Scale your Amazon AppStream 2.0 fleets

AppStream 2.0 customers have told us that they appreciate the ability to scale their fleets based on user demand. In AppStream 2.0, you can scale your application streaming for any number of users across the globe without purchasing, provisioning, and operating on-premises hardware or infrastructure. You pay only for the streaming resources that you use, and a small fee per monthly authorized user.

This blog post describes the techniques that you can use to scale your AppStream 2.0 fleets. If you’re getting started with AppStream 2.0, we recommend using a Getting Started project before reading further. For more information, see Getting started with Amazon AppStream 2.0.

Using fleets in AppStream 2.0

An AppStream 2.0 fleet contains streaming instances launched with an image, instance type, domain, VPC, and scaling policies. The important points about a fleet:

Each streaming instance in a fleet supports a single streaming connection. The number of instances in a fleet at any time maps to the number of users that can be supported.
Each instance is based on the same image containing the same app catalog.
Instances in a fleet are non-persistent and terminated after each use. When a user’s streaming connection ends, the streaming instance connection established is terminated. Terminated instances are replaced in order to maintain the desired fleet size.
Instances which aren’t used for a session are automatically terminated and replaced after approximately a day.
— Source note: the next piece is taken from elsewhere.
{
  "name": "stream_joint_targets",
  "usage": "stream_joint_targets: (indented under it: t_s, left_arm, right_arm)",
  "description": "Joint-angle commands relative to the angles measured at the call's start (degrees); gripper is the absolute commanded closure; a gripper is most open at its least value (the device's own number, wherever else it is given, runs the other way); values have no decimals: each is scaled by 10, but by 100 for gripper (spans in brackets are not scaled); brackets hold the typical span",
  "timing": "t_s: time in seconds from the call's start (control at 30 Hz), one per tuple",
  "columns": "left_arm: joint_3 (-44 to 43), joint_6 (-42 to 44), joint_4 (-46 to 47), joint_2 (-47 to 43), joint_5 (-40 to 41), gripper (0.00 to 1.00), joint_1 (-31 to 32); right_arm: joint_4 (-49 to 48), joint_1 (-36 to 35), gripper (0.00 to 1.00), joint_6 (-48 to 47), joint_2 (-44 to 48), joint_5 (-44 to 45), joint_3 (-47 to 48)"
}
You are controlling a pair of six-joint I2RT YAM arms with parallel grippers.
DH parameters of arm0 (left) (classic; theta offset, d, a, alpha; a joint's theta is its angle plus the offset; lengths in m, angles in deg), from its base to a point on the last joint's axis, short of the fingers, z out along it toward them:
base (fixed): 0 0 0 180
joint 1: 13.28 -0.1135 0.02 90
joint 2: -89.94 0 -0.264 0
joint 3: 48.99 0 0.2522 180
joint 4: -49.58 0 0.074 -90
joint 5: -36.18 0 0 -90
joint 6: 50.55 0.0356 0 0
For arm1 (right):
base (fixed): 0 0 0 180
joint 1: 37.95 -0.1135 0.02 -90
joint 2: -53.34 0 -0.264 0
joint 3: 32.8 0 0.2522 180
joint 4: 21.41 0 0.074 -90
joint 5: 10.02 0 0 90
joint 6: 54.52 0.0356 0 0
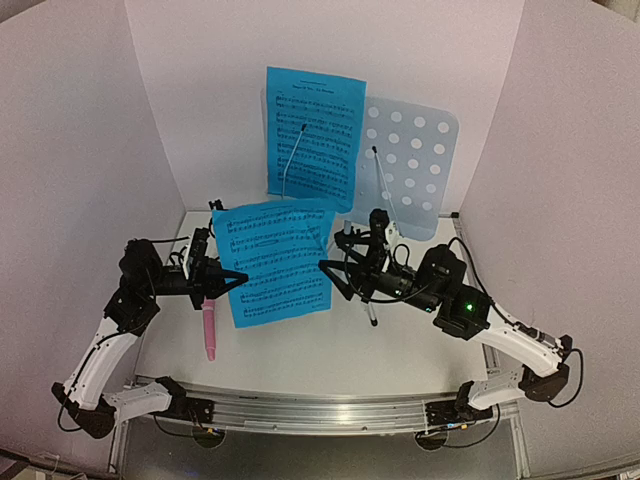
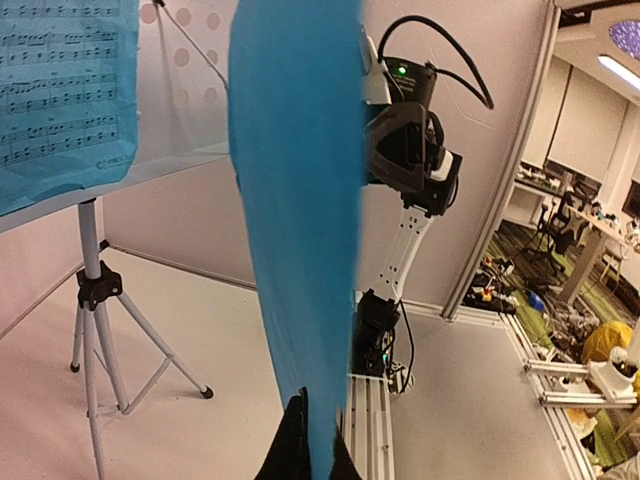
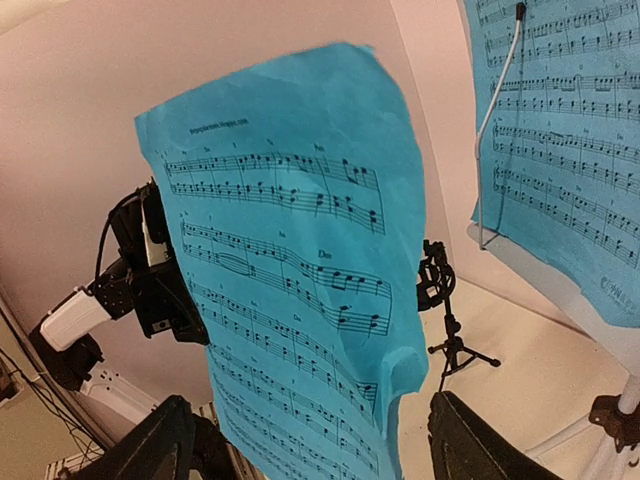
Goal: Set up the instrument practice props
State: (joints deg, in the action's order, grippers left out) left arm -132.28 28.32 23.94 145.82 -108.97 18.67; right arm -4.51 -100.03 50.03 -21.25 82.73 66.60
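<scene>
White walls close three sides of the pale table (image 1: 300, 355), with the music stand desk (image 1: 415, 165) upright at the back. Item one: seated sheet (image 1: 315, 130), covering the desk's left half; the perforated right half is bare behind its wire page holder (image 1: 381, 180). Item two: loose sheet (image 1: 275, 265), hanging upright in mid-air between my arms, in front of the stand. My left claw (image 2: 308, 452) is pressed together, pinching its edge; my right claw (image 1: 335, 275) is spread wide, the page between its jaws but unclamped. Item three: pink microphone (image 1: 209, 330), lying flat below my left claw. Item four: mic mount (image 3: 447, 325), standing near the stand. Likely step: carry the page to the bare half. I should lift its bottom edge over the ledge, slide it behind the wire, and watch the tripod legs (image 2: 95, 350). Open room lies rightward and above.
</scene>
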Motion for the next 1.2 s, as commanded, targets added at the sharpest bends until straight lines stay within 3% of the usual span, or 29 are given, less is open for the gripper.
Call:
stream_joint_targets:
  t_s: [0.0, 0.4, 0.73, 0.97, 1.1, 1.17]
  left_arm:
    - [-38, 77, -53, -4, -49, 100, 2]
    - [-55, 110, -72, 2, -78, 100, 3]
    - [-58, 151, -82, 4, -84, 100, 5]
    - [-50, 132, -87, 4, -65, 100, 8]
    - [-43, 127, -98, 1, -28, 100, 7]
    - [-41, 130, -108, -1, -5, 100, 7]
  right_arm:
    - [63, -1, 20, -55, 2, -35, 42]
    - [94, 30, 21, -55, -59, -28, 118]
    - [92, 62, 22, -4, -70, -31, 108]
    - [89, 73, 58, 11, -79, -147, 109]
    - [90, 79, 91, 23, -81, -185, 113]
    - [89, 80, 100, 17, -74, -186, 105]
A fleet can be created in On-Demand or Always-On modes. In On-Demand mode, instances in the fleet are in a stopped state waiting for a connection. Once a streaming request is assigned to an instance, the instance is started. Then, a connection is established with the user making the request. It takes 1–2 minutes for a connection to start when using an On-Demand fleet. Instances in a stopped state are charged a stopped fee, and instances to which there are connections are charged a running fee per hour. The stopped fee is the same across all instances in an AWS Region. The running fee changes based on instance type.
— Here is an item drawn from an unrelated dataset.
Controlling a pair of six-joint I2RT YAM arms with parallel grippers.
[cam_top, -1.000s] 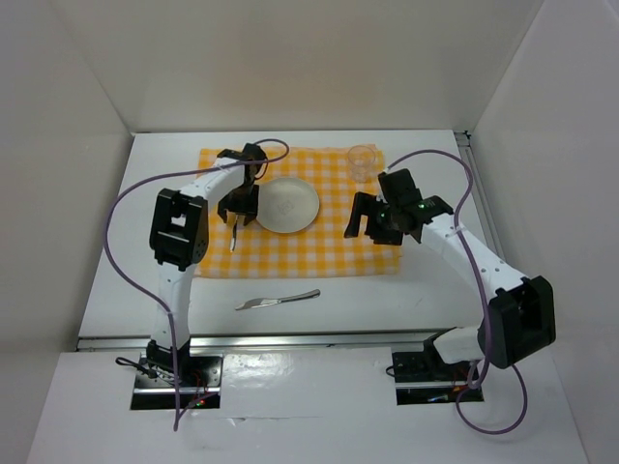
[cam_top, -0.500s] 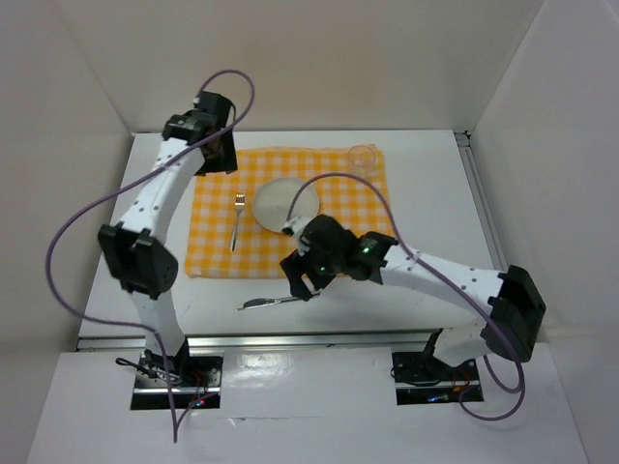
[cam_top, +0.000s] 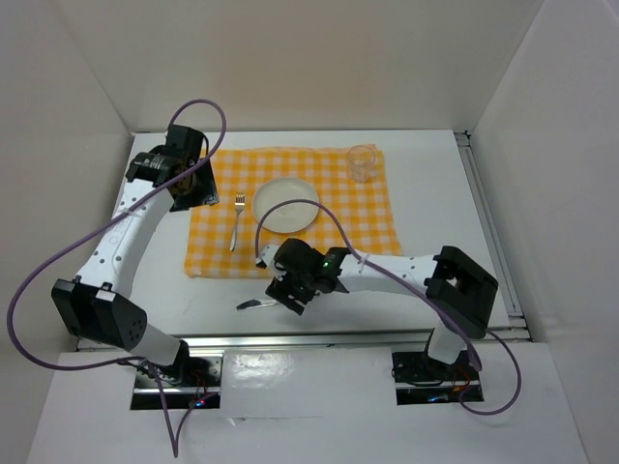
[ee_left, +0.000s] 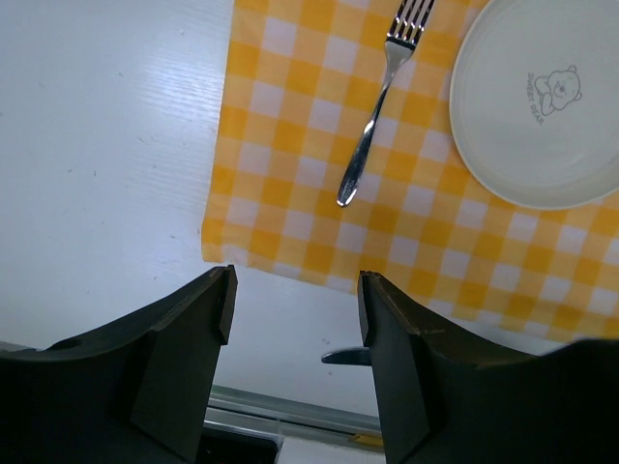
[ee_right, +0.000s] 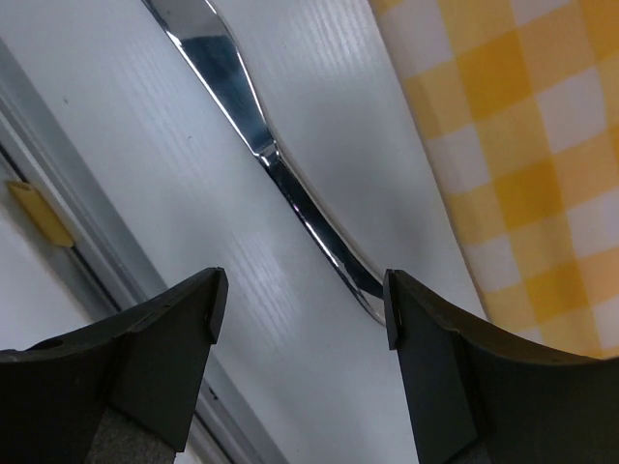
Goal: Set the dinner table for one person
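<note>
Far left, the left gripper [ee_left: 295, 285] hangs empty, fingers apart, above the checked cloth [cam_top: 213, 251] bearing fork [cam_top: 235, 220] and plate [cam_top: 287, 204]. Right gripper [ee_right: 302, 290], fingers apart, is over the knife [ee_right: 227, 87] on the bare dinner table [cam_top: 435, 203]. Judged step: knife pickup. Next, descend and close on the handle.

- The handle of the knife [cam_top: 253, 304] is covered by the right hand [cam_top: 289, 294] in the top view.
- The plate [ee_left: 542, 106] is cut off by the left wrist view's top and right edges.
</note>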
In Always-On mode, instances in the fleet are in a running state waiting for a connection. Once a streaming connection is assigned to an instance, the connection is immediately started. It usually takes about 10 seconds for a connection to start using an Always-On fleet. Instances in an Always-On fleet are always charged a running fee per hour. The running fee changes based on instance type. For more information about instance pricing, see Amazon AppStream 2.0 pricing.

Scaling policies

Scaling policies determine the size of a fleet. You can automatically increase or decrease the size of the fleet with step scaling, target tracking and schedule-based scaling policies. Scaling policies use fleet metrics as inputs for making changes to the fleet size. These metrics are collected in Amazon CloudWatch. These are four key metrics that AppStream 2.0 uses:

Actual Capacity – The total number of instances that are available for streaming or are currently streaming.
Capacity Utilization – The percentage of instances in a fleet that are being used. Use this metric to scale your fleet based on usage of the fleet.
Available Capacity – The number of instances in your fleet that are available for user sessions. Use this metric to maintain a buffer in your capacity available for users to start streaming sessions.
Desired Capacity – The number of instances in your fleet that are either running or pending. Desired Capacity can be increased or decreased by scaling policies in order to change the size of your fleet.
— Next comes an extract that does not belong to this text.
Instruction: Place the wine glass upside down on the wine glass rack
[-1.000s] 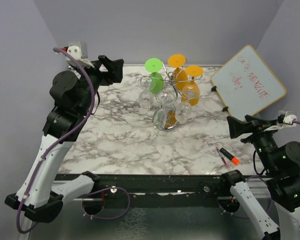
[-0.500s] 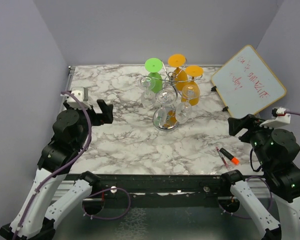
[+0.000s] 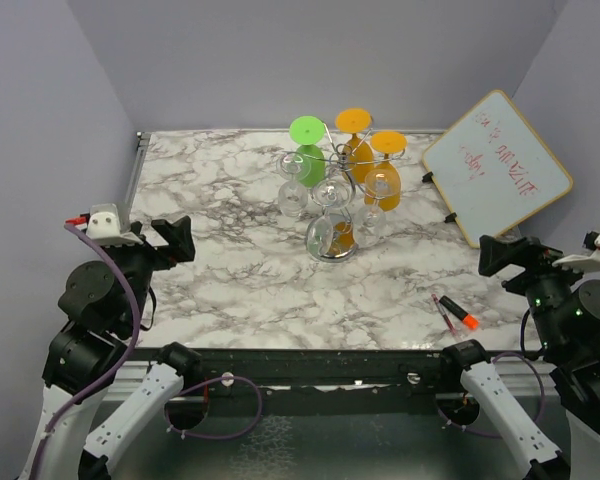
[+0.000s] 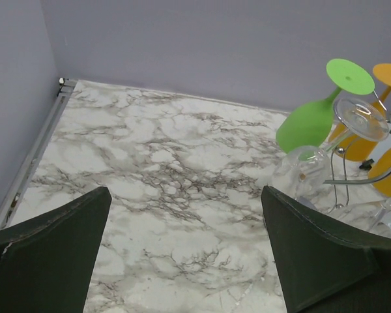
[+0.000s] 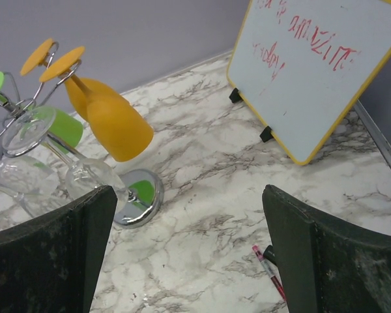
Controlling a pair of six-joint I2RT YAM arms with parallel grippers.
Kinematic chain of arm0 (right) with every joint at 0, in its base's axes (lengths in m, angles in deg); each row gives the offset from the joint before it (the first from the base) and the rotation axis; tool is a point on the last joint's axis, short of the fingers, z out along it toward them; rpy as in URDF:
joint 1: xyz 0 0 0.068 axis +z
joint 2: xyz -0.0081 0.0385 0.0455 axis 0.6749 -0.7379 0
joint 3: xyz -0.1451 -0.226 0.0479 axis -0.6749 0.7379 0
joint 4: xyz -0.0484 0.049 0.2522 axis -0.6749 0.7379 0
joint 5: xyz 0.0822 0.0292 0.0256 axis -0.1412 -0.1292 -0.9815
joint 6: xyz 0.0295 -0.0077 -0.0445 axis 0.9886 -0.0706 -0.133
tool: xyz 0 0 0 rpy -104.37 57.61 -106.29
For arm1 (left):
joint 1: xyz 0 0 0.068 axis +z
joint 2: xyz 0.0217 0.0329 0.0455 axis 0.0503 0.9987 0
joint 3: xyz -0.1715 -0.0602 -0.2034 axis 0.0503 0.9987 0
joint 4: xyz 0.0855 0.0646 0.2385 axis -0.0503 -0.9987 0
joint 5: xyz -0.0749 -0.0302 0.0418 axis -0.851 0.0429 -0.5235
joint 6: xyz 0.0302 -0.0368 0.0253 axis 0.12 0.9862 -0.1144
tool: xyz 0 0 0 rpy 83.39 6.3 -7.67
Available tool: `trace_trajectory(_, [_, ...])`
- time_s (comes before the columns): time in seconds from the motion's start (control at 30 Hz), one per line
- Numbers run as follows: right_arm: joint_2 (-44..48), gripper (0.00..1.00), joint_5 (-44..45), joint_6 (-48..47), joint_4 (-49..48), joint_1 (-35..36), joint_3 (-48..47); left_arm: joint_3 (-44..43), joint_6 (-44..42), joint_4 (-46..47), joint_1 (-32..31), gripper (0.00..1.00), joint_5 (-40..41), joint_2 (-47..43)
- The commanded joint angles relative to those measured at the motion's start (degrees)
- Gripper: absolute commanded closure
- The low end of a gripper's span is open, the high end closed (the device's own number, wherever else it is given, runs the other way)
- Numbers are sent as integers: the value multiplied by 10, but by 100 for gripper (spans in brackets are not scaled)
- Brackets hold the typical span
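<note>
The chrome wine glass rack (image 3: 332, 250) stands at the back middle of the marble table. Several glasses hang upside down on its hooks: a green one (image 3: 307, 152), two orange ones (image 3: 383, 170) and clear wine glasses (image 3: 293, 195). My left gripper (image 3: 178, 238) is open and empty, low over the table's left side, far from the rack. My right gripper (image 3: 497, 256) is open and empty at the right side. The left wrist view shows the green glass (image 4: 309, 120) and a clear glass (image 4: 306, 173). The right wrist view shows the rack's round base (image 5: 140, 195) and an orange glass (image 5: 114, 124).
A yellow-framed whiteboard (image 3: 495, 165) leans at the back right; it also shows in the right wrist view (image 5: 313, 65). A red-capped marker (image 3: 460, 315) and a thin pen lie near the front right. Purple walls close in the table on three sides.
Both arms have pulled back toward the near edge. The left gripper has moved from the back left down to the near left side. The right gripper has drawn back slightly. The glasses stay on the rack.
</note>
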Motion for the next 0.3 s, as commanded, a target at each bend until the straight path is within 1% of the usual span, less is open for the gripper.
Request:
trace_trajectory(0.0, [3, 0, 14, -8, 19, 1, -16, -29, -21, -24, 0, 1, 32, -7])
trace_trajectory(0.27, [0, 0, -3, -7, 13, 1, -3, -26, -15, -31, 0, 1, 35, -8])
For more information about the metrics emitted by AppStream 2.0, see Monitoring Amazon AppStream 2.0 resources.

Step Scaling based on usage

You can define step scaling policies which increase or decrease fleet capacity by a specific number of instances or a percentage of current fleet size. These policies can be configured to use either Capacity Utilization, Available Capacity or Insufficient Capacity Error metrics to make automatic scaling decisions.

These utilization-based automatic scaling policies operate between two fleet capacity boundaries:

Minimum capacity – The minimum size of the fleet. Scaling policies do not scale your fleet below this value. For example, if you specify a minimum of 2, your fleet never has fewer than two instances available.
Maximum capacity– The maximum size of the fleet. Scaling policies do not scale your fleet above this value. For example, if you specify 4, your fleet never has more than four instances available.

You can create step scaling policies for your fleet by using the AWS Management Console, AWS SDK, or AWS Command Line Interface (AWS CLI). Begin by setting a minimum and maximum capacity for your fleet, as shown in the following example. You can enter this information in the AWS Management Console, on the Scaling Policies tab under AppStream 2.0 Fleets.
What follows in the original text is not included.